Questa Corte deve preliminarmente rilevare che la questione va, in realtà, circoscritta, interpretando il dispositivo dell'ordinanza alla luce della motivazione, al solo art. 40 del predetto regio decreto legge, in quanto è appunto tale norma che determina i soggetti ai quali l'autorizzazione allo svolgimento dei detti giochi può essere rilasciata.
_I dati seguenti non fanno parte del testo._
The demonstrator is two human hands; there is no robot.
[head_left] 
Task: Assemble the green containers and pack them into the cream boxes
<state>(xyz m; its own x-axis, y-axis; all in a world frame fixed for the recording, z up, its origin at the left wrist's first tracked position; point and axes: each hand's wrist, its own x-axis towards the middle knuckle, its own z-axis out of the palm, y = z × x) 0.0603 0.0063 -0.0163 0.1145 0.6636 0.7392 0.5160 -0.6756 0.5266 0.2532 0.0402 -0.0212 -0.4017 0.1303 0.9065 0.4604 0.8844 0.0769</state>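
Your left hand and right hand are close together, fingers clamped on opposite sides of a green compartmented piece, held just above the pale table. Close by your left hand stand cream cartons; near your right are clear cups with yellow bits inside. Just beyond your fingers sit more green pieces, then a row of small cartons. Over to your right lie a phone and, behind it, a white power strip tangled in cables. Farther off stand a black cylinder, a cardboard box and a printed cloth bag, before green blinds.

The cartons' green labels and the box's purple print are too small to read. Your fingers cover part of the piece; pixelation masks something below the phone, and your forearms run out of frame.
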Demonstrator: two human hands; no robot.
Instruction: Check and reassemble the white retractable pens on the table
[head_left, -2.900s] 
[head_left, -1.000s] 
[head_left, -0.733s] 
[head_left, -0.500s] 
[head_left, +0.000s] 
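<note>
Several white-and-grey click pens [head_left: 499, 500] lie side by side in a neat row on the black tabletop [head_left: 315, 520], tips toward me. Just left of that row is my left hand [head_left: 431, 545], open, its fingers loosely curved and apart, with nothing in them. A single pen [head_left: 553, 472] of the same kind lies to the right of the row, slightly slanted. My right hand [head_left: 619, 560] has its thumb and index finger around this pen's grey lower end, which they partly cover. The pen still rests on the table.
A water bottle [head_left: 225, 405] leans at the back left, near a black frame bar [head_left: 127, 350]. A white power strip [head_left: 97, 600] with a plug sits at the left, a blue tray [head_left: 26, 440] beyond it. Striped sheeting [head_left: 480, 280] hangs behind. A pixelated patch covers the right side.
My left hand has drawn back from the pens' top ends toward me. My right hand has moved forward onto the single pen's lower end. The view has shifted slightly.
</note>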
Il successivo art. 114, disciplinando invece un ben distinto aspetto della materia, in quanto si limita a sanzionare l'esercizio abusivo di tombole o lotterie del tutto indipendentemente dalla circostanza che l'autorizzazione sia, in astratto, concedibile o meno, non appare direttamente collegabile ad alcuna delle censure prospettate dal giudice a quo.

2. - L'Avvocatura dello Stato, sottolineando tale distinzione, eccepisce l'inammissibilità per difetto di rilevanza della questione proprio perché al giudice remittente è sottoposta semplicemente un'ipotesi di esercizio non autorizzato del gioco della tombola, per il quale, tra l'altro, l'autorizzazione non era stata neanche formalmente richiesta; sostiene quindi che anche ove si dovesse concludere che l'art. 40 in questione sia costituzionalmente illegittimo, la conseguenza potrebbe semmai essere quella della illegittimità del diniego di autorizzazione (ove fosse stata, in ipotesi, richiesta), ma non certo quella della liceità penale dello svolgimento non autorizzato delle tombole o lotterie.

L'eccezione è fondata.

Alla luce di quanto sopra esposto può ritenersi certo che la definizione del giudizio in corso avanti il Pretore di Modena è del tutto indipendente dalla soluzione della questione di legittimità costituzionale della norma impugnata, la quale non può in quella sede ricevere applicazione alcuna.

Il giudice penale è infatti chiamato a verificare soltanto la sussistenza in concreto di un'ipotesi di esercizio abusivo del gioco della tombola o della lotteria, e, in caso positivo, ad irrogare le sanzioni previste dall'art. 114 del regio decreto legge n. 1933 del 1938 che, come si è prima ricordato, configura una ipotesi di reato la cui realizzazione è del tutto indipendente dalla circostanza che l'autorizzazione sia o no concedibile nel caso di specie; certamente, quindi, non potrebbe ricavare la liceità penale dei fatti sottoposti al suo giudizio (o qualsiasi altro effetto) da una dichiarazione di illegittimità costituzionale dell'art. 40 che, accogliendo la proposta questione, comprendesse le associazioni non riconosciute, in genere, tra i soggetti cui l'autorizzazione può essere concessa.

per questi motivi

LA CORTE COSTITUZIONALE

Dichiara inammissibile la questione di legittimità costituzionale degli artt. 114 e 40 del regio decreto legge 19 ottobre 1938 n. 1933 (Riforma delle leggi sul lotto pubblico) sollevata, in riferimento agli artt. 2, 3 e 18 della Costituzione, dal Pretore di Modena con l'ordinanza indicata in epigrafe.

Così deciso in Roma, nella sede della Corte costituzionale, Palazzo della Consulta, il 18 luglio 1989.

Il Presidente: SAJA

Il redattore: FERRI

Il cancelliere: DI PAOLA

Depositata in cancelleria il 25 luglio 1989.